On 10/2/13 7:18 PM, Roland C. Dowdeswell wrote:
[---]
> The reason that we have configuration files rather than putting a
> few bytes at the start of the disk is that you can keep the config
> files separately from the disk in question which gives you various
> advantages.  E.g. you can frustrate dictionary attacks against a
> lost external USB disk if your parameter file is not stored on it
> but rather only on the laptop onto which it is usually plugged.

   Agreed. I hope no one redesigns cgd to do away with the parameter
files. I reuse them, I back them up, I move them around to different
devices.

> The params files also have options such as simply storing the key
> for the above USB disk case or other similar cases.  You can also
> set it up to fetch keys from a key server via the ``shell_cmd''
> key generation method for unattended booting of a server with an
> encrypted disk.  None of these use cases can be accomodated with
> a few bytes at the start of the volume read in by the boot blocks.

   This. Plus two.
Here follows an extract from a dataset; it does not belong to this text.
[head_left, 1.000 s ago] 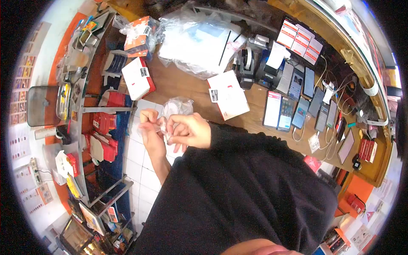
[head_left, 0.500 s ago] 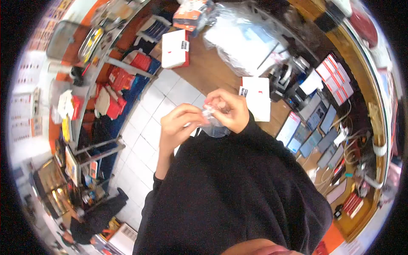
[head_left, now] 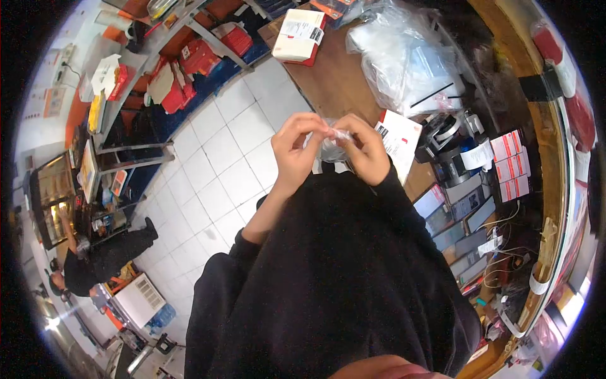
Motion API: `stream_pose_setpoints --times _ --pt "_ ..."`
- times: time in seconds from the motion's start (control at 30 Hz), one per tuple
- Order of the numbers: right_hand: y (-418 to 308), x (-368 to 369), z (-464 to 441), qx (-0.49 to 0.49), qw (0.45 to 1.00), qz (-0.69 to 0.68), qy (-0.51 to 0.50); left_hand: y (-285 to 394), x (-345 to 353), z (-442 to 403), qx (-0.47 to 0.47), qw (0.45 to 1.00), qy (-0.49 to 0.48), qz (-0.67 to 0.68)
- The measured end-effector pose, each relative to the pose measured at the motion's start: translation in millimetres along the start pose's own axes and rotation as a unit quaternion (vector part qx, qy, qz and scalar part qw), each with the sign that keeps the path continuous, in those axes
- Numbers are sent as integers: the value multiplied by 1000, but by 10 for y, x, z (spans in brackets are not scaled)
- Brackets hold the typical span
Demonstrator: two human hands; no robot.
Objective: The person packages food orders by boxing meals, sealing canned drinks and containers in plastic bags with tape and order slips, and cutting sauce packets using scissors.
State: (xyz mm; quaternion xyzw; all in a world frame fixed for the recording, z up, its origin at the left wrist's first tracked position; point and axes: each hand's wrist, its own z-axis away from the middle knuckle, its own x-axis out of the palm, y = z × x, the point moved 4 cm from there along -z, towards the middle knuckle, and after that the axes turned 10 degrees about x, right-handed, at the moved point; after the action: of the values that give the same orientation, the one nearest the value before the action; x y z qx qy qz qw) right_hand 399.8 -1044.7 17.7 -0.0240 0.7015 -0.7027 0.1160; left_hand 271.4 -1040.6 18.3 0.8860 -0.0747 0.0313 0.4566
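A small clear plastic bag hangs in front of my chest, its bunched neck between my two hands. My left hand pinches one side of the neck with thumb and fingertips. On the other side my right hand is closed around a twisted end of the plastic. The fingertips of both hands nearly touch. What the bag contains, if anything, cannot be made out. Just beyond my right hand lies a white and red box with a label.
The brown table carries another labelled box and a large heap of clear plastic wrapping. To the right are black label printers, several phones and cables. Shelves with red packets stand left. A person in black is at lower left.
The camera view has shifted, so the surroundings sit differently in the picture. My hands keep hold of the bag's neck, with the fingers now turned more toward each other.
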Motion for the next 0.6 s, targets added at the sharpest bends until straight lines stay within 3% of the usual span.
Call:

Squared.

> Back to being serious, we could easily support boot-block crypto
> (not full disk) via various mechanisms.  I haven't done it as I
> have not had the need for it.  If we do it, though, I would ask
> that we leave the existing framework in place as I find it useful
> to be able to setup things that are a little more complicated on
> occasion.

   A long time ago (branched from
http://netbsd.sonnenberger.org/info/7e62d1746a) I wrote a small patch which:
   - made cgd use raw disk access during early init
   - configure a cgd device on top of a "raw root" device
   - configured root on the cgd device
   - once root had been configured, cgd was reconfigured to use regular
disk operations.

   Everything lived in the kernel, which was loaded from a USB memory
stick, and I wrote a small cgd configuration file parser which parsed a
conf-buffer during early initialiation.

   It was very simple really; I had full-disk encryption without using
the init.chroot hack (In fact, I started working on an alternative to
full-disk encryption because the init.chroot hack stopped working when I
switched to amd64).

   And it didn't require any resedign of how cgd parameters are stored/used.